» **ASSIGNMENT**: Give back the full data character for character.

» **DATASET EXTRACT**:
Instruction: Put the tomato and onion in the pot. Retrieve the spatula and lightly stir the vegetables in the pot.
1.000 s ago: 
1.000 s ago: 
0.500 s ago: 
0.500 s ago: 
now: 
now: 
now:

» **ANSWER TO THE EXERCISE**:
Instruction: Put the tomato and onion in the pot. Retrieve the spatula and lightly stir the vegetables in the pot.
1.000 s ago: 
1.000 s ago: 
0.500 s ago: 
0.500 s ago: 
now: 
now: 
now:

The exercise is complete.